Yes, but at least there some memory model was actually accepted and added to the text of standard. Nothing like that happened with DR260.

> it seemed like a good idea when it was invented and now it does not.

And I would argue that “pointer provenance” was a very bad idea and shouldn't brought to the realms of C as unconditional property. Previous proposal at least tried to acknowledged that and proposed two modes, test macros and so on.

But it was rejected. Most likely because it was “too much work” to implement.
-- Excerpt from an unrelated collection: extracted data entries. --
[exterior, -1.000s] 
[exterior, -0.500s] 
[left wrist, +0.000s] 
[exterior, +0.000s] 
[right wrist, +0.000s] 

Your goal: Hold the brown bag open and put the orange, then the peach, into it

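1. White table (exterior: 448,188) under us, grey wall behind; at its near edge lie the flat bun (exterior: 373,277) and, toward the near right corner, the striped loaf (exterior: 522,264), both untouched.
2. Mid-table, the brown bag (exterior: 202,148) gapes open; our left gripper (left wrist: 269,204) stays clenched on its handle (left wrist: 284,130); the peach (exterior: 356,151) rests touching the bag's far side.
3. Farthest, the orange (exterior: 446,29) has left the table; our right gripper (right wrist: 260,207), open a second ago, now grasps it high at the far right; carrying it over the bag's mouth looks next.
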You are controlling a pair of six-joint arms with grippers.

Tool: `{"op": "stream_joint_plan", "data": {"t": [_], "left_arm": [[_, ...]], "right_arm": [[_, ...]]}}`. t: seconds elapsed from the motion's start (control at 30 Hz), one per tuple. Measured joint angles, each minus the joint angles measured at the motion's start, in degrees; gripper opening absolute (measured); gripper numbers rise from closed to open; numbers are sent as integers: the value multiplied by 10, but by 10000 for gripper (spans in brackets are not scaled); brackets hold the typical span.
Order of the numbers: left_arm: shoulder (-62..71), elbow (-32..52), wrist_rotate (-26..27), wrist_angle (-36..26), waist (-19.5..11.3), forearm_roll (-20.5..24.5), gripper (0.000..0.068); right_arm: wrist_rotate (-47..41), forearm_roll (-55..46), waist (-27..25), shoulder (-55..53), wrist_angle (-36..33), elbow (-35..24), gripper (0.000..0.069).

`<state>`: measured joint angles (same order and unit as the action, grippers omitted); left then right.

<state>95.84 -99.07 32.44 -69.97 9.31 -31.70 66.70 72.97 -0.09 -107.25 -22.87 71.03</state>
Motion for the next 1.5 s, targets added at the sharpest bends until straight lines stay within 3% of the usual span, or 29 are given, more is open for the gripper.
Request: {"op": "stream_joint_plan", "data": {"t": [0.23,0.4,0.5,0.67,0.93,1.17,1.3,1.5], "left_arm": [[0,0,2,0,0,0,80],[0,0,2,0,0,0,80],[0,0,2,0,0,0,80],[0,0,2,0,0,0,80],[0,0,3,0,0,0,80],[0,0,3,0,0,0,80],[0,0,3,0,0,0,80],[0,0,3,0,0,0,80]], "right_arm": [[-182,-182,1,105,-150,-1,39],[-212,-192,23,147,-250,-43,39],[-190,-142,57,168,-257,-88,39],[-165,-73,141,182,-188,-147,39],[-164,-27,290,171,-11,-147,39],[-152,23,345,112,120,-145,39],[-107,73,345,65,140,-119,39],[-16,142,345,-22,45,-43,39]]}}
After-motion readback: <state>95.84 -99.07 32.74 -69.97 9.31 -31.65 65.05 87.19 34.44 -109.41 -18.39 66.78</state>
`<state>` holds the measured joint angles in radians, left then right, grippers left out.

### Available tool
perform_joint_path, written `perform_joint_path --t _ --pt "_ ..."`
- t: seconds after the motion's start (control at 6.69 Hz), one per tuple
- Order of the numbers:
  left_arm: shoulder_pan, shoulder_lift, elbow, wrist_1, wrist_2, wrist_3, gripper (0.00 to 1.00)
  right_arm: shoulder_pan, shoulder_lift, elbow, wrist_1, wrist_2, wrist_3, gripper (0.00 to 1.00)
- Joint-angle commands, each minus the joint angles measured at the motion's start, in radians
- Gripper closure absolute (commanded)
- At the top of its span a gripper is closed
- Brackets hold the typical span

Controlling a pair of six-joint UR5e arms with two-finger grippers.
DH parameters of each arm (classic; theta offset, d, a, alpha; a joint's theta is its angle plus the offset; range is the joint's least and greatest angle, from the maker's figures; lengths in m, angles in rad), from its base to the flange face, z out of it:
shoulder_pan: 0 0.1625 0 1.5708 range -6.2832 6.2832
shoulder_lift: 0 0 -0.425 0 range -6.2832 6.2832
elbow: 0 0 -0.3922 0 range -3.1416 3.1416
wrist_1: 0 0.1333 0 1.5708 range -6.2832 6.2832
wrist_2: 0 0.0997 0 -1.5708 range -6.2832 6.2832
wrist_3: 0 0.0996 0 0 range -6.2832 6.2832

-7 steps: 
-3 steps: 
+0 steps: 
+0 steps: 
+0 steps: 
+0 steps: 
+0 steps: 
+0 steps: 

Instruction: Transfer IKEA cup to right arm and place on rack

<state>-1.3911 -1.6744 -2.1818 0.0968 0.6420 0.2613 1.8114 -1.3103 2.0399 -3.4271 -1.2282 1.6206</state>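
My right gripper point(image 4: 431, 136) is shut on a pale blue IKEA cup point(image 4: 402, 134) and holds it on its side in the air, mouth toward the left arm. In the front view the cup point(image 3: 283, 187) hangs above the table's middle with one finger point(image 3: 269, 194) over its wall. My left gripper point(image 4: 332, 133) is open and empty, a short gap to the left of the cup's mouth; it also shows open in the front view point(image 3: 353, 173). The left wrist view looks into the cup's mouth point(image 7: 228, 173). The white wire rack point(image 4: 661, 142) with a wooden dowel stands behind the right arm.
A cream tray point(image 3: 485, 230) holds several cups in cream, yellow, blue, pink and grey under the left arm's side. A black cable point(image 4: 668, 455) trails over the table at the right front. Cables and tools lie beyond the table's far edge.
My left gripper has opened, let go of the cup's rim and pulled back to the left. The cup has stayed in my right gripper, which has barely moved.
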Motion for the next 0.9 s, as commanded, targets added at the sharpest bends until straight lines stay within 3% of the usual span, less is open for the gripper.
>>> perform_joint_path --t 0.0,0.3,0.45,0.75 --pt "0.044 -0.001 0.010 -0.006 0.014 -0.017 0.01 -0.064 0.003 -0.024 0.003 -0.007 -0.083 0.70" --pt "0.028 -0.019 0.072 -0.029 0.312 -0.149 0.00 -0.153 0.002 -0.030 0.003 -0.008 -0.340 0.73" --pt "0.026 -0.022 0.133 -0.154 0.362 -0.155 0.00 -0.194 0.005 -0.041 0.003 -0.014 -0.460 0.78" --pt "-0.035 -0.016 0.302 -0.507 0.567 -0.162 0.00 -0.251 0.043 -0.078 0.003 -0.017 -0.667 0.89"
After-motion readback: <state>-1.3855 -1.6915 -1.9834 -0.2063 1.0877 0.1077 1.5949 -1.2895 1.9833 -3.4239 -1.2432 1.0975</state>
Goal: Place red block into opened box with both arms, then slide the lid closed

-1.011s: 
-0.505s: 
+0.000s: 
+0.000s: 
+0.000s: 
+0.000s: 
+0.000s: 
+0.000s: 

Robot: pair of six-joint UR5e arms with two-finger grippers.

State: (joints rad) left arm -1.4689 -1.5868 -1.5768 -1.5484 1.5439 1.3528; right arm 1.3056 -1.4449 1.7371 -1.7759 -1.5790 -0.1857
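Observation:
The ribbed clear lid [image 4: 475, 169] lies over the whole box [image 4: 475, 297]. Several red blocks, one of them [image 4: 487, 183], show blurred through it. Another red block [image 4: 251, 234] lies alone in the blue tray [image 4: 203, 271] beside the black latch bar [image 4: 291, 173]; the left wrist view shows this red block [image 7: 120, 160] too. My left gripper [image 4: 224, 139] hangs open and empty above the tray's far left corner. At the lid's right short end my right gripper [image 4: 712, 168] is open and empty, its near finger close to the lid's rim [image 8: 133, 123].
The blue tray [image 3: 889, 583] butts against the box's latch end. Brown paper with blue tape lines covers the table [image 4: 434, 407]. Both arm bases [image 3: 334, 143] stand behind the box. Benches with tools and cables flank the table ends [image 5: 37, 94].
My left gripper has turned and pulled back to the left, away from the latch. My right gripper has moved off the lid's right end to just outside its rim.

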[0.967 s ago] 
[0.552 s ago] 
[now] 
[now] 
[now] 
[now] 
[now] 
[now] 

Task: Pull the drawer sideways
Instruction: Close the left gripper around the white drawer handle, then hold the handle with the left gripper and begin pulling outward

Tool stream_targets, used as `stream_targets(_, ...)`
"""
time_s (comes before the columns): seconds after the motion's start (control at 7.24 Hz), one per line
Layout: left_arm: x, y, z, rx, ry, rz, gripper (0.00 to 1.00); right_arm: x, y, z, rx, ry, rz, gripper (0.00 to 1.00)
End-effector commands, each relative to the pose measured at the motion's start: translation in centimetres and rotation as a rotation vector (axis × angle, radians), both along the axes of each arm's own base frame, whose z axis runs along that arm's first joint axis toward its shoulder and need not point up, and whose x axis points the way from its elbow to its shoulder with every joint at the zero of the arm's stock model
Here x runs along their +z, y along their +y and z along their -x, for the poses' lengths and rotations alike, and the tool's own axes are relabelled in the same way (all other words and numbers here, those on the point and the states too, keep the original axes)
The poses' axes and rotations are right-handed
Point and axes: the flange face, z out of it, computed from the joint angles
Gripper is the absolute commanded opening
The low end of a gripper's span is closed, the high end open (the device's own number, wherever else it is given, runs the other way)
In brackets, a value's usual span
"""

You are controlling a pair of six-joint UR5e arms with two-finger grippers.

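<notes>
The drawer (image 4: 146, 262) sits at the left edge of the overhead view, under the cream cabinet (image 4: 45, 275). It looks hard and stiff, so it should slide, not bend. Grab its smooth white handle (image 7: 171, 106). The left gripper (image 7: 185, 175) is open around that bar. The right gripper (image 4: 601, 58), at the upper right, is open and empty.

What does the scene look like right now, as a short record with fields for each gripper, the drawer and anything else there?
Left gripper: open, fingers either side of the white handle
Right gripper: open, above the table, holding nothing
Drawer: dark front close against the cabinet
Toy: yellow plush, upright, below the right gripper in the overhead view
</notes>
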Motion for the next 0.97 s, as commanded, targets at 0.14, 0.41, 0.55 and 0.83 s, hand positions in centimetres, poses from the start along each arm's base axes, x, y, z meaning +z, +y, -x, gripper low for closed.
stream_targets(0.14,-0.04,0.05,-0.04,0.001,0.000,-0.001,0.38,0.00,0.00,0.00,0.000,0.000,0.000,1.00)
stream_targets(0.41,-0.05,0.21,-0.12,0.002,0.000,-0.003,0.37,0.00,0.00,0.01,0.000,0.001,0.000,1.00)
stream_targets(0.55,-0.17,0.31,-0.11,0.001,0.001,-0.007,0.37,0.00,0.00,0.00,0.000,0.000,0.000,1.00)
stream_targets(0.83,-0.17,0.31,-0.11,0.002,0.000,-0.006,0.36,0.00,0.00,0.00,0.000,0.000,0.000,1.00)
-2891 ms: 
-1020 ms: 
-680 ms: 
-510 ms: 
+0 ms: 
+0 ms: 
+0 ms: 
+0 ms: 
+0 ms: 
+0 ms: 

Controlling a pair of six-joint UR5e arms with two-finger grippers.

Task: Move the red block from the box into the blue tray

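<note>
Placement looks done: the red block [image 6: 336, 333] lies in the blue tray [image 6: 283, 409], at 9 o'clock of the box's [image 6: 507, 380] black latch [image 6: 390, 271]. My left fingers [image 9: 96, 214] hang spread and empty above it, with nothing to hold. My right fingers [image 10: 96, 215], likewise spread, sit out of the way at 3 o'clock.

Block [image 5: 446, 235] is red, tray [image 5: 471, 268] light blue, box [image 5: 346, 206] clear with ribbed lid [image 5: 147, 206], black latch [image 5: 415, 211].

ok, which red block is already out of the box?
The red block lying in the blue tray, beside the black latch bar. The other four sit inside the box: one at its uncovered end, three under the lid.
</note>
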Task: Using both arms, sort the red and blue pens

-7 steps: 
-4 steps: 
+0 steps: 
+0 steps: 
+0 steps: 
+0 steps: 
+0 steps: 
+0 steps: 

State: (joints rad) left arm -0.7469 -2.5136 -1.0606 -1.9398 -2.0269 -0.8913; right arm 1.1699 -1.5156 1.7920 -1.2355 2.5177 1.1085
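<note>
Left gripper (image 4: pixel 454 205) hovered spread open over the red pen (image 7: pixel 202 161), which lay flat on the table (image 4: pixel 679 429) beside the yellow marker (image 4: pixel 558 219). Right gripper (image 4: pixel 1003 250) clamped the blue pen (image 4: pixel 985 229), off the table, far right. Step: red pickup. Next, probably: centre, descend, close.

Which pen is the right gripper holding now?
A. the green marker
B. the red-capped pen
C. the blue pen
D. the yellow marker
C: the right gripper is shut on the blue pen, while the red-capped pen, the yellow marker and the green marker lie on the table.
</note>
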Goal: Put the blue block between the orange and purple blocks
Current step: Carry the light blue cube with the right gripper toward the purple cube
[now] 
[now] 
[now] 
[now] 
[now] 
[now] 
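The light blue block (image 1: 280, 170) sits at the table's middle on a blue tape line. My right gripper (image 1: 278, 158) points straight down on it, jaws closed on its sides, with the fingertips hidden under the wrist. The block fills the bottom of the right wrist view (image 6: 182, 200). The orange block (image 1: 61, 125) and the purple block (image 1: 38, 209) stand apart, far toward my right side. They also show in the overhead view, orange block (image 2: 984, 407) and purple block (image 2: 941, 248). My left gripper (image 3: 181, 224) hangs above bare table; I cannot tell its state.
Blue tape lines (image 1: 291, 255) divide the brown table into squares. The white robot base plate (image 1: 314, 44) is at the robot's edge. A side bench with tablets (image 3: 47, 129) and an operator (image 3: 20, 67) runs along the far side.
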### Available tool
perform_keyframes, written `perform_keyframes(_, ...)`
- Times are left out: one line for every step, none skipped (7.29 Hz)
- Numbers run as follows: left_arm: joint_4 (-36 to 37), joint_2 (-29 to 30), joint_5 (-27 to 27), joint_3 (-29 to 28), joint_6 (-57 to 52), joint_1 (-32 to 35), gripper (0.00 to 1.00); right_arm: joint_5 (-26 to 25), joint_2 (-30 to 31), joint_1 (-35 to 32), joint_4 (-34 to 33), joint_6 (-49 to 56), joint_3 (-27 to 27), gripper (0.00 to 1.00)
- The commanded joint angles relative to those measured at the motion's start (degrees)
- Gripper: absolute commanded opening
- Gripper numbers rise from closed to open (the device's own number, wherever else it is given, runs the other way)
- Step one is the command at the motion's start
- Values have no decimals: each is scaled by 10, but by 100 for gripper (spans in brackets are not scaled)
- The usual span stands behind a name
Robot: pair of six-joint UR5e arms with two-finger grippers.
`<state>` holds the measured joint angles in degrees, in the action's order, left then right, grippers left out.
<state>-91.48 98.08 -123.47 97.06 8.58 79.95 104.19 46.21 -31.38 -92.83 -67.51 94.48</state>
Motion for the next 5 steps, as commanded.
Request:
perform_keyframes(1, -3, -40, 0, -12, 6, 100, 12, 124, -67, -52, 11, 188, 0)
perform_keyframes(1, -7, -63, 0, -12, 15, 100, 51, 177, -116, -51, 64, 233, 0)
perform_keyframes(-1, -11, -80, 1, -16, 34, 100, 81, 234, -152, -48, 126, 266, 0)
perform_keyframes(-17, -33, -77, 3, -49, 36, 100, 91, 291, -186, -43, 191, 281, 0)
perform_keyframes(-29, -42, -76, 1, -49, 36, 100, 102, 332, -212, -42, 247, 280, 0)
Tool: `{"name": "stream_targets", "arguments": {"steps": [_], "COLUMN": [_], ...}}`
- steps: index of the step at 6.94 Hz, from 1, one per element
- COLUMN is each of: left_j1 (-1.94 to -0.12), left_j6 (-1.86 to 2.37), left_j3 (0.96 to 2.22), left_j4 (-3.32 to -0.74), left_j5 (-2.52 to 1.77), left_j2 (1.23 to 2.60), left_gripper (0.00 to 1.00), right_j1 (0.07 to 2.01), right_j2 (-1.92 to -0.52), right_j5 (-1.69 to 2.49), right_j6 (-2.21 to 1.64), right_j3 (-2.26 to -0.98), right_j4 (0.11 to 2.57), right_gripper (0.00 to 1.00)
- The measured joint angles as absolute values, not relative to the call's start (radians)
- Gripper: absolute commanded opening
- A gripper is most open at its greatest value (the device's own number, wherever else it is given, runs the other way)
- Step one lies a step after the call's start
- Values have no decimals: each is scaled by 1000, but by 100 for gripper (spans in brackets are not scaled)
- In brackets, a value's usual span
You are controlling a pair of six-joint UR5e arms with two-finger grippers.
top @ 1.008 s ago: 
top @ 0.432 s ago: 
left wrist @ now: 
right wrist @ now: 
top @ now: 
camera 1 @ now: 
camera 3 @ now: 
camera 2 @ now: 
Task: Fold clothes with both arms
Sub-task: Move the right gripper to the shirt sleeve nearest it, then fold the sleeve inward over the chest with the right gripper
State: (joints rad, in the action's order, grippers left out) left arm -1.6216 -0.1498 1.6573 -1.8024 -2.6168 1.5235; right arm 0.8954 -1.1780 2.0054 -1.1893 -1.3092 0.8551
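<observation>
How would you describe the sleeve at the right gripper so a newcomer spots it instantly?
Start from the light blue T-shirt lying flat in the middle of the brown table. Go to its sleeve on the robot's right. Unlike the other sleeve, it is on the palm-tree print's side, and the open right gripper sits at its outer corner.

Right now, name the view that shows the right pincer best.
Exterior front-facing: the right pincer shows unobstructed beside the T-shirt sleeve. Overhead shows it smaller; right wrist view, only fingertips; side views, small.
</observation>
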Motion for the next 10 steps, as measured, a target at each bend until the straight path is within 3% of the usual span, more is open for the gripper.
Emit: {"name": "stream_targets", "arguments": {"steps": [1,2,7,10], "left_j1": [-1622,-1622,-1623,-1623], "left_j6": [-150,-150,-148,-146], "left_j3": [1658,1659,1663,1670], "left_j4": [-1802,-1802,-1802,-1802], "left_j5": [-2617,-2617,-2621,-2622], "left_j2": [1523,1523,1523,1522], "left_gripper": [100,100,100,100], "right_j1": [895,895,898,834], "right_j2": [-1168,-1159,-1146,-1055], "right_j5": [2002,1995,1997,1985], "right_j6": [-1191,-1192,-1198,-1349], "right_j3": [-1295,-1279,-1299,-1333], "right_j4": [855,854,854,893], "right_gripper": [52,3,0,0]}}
So… it's too much work for the compiler writers to implement -fno-provenance switch yet reviewing and rewriting billions lines of code to make them compliant with new “optimizations” (which break code which was acceptable for decades) is not “too much work”? WTH?


to post comments

realloc

Posted Jul 13, 2021 13:13 UTC (Tue) by tialaramex (subscriber, #21167) [Link] (2 responses)

> What kind of reality?

This kind. Where your program doesn't do what you expected.

C and C++ are ISO standards. But, ISO standards are just written documents. One of the insights of the IETF is appropriate here. If there's a standards document which says X, but everybody does Y, then X is not in fact the standard. But worse than that, the standards document might (hopefully inadvertently) say that 2+2=5, and even if everybody tries very hard to obey that standard they can't.

For some of the ISO standards the difference between what the text says, what it is understood to mean, and what is practical, is negligible. ISO 216 A-series paper sizes are simple enough that this works.

But C++ is very far from that. So, the C++ standards document says words, but in some cases those words turn out to be incoherent nonsense (like 2+2=5) as happened for the Memory Model. In other cases, as here with pointers, the words imply that C++ is a language whose correct implementation has terrible performance. But nobody wants terrible performance (sometimes in this sort of forum they'll _say_ they want terrible performance, but then immediately they demand a way to "opt out" and they never switch it off) so what you'll actually get is not that language.

For years Java had to pretend there was a special "less strict" interpretation of how floating point numbers work distinct from how they're documented in the actual language standard, which was optional and might be (read: was) switched on for some (read: Intel architecture) platforms. Eventually the terrible Intel x87 FPU was obsolete and Java removed this "feature" entirely. It was a necessary evil, until it wasn't, and then it was gladly killed.

Anyway, not only do you have the problem that C++ as-it-is-compiled is not the written standards document, because rooms full of people translating your C++ into assembly language would be a horror show -- but worse, the optimizers, which you can't live without, do not actually optimise C++. They have an Intermediate Representation and optimize that.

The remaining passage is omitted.